**Exercise goal:** Without a single alteration, write the listing out again.

=======

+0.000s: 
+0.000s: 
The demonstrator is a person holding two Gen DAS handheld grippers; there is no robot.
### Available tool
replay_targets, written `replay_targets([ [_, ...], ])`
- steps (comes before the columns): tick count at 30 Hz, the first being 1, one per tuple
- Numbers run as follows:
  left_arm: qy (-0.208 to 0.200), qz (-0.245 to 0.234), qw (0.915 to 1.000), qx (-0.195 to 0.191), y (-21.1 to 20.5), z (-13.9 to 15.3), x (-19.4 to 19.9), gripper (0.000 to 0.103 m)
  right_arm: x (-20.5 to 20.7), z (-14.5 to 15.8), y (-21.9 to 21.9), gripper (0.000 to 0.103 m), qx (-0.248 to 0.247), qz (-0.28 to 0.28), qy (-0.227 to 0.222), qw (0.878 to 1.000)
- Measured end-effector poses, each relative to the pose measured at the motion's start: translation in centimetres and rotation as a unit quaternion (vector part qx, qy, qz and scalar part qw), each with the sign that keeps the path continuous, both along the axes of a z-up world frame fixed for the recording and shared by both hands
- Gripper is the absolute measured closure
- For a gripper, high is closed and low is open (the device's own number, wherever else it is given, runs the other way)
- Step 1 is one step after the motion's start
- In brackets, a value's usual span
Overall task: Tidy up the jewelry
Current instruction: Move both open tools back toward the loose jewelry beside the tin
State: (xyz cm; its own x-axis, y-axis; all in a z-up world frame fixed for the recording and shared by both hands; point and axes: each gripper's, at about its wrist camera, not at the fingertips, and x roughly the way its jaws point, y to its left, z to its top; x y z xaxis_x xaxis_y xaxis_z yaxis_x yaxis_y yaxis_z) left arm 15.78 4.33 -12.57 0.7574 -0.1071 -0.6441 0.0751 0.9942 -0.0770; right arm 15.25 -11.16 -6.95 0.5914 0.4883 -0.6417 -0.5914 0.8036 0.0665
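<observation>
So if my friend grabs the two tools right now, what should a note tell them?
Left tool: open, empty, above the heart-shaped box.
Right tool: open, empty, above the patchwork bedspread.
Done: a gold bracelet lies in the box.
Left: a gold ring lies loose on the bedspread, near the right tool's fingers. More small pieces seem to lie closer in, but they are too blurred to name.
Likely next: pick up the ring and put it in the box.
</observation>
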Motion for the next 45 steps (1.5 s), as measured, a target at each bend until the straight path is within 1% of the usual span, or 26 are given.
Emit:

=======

**Exercise answer:**
+0.000s: 
+0.000s: 
The demonstrator is a person holding two Gen DAS handheld grippers; there is no robot.
### Available tool
replay_targets, written `replay_targets([ [_, ...], ])`
- steps (comes before the columns): tick count at 30 Hz, the first being 1, one per tuple
- Numbers run as follows:
  left_arm: qy (-0.208 to 0.200), qz (-0.245 to 0.234), qw (0.915 to 1.000), qx (-0.195 to 0.191), y (-21.1 to 20.5), z (-13.9 to 15.3), x (-19.4 to 19.9), gripper (0.000 to 0.103 m)
  right_arm: x (-20.5 to 20.7), z (-14.5 to 15.8), y (-21.9 to 21.9), gripper (0.000 to 0.103 m), qx (-0.248 to 0.247), qz (-0.28 to 0.28), qy (-0.227 to 0.222), qw (0.878 to 1.000)
- Measured end-effector poses, each relative to the pose measured at the motion's start: translation in centimetres and rotation as a unit quaternion (vector part qx, qy, qz and scalar part qw), each with the sign that keeps the path continuous, both along the axes of a z-up world frame fixed for the recording and shared by both hands
- Gripper is the absolute measured closure
- For a gripper, high is closed and low is open (the device's own number, wherever else it is given, runs the other way)
- Step 1 is one step after the motion's start
- In brackets, a value's usual span
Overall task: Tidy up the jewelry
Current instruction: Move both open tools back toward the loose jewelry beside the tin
State: (xyz cm; its own x-axis, y-axis; all in a z-up world frame fixed for the recording and shared by both hands; point and axes: each gripper's, at about its wrist camera, not at the fingertips, and x roughly the way its jaws point, y to its left, z to its top; x y z xaxis_x xaxis_y xaxis_z yaxis_x yaxis_y yaxis_z) left arm 15.78 4.33 -12.57 0.7574 -0.1071 -0.6441 0.0751 0.9942 -0.0770; right arm 15.25 -11.16 -6.95 0.5914 0.4883 -0.6417 -0.5914 0.8036 0.0665
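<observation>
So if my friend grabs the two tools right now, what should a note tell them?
Left tool: open, empty, above the heart-shaped box.
Right tool: open, empty, above the patchwork bedspread.
Done: a gold bracelet lies in the box.
Left: a gold ring lies loose on the bedspread, near the right tool's fingers. More small pieces seem to lie closer in, but they are too blurred to name.
Likely next: pick up the ring and put it in the box.
</observation>
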Motion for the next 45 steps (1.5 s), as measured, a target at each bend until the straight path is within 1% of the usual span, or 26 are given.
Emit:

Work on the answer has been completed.